What the task asks -
Please transcribe the data that follows without the pictures, keeping every word the same.

□ □ □ □

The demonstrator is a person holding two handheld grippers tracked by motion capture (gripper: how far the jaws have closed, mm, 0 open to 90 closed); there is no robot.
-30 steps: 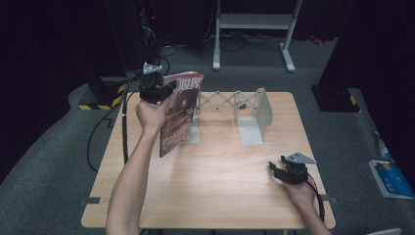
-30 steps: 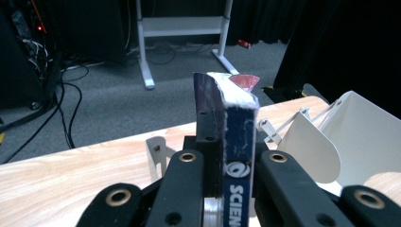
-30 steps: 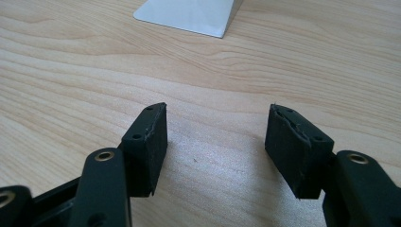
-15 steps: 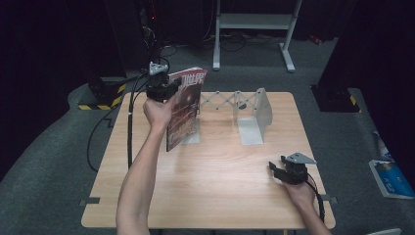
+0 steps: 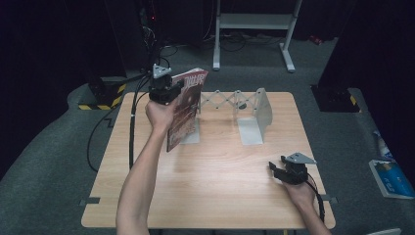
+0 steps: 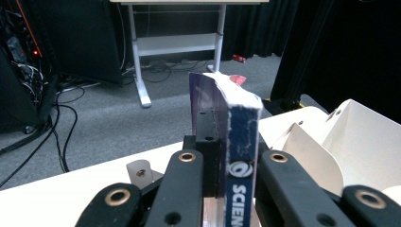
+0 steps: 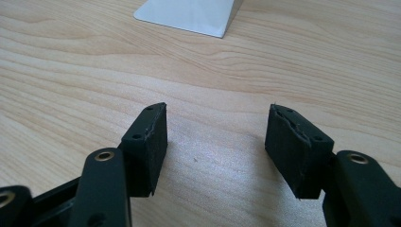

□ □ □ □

Written solution -
The demonstrator is a person holding two handheld grippers tracked by motion capture (gripper: how far the jaws have closed, mm, 0 open to 90 closed); there is no robot.
-30 steps: 
-30 steps: 
-30 steps: 
-15 steps: 
+0 steps: 
+0 steps: 
+0 steps: 

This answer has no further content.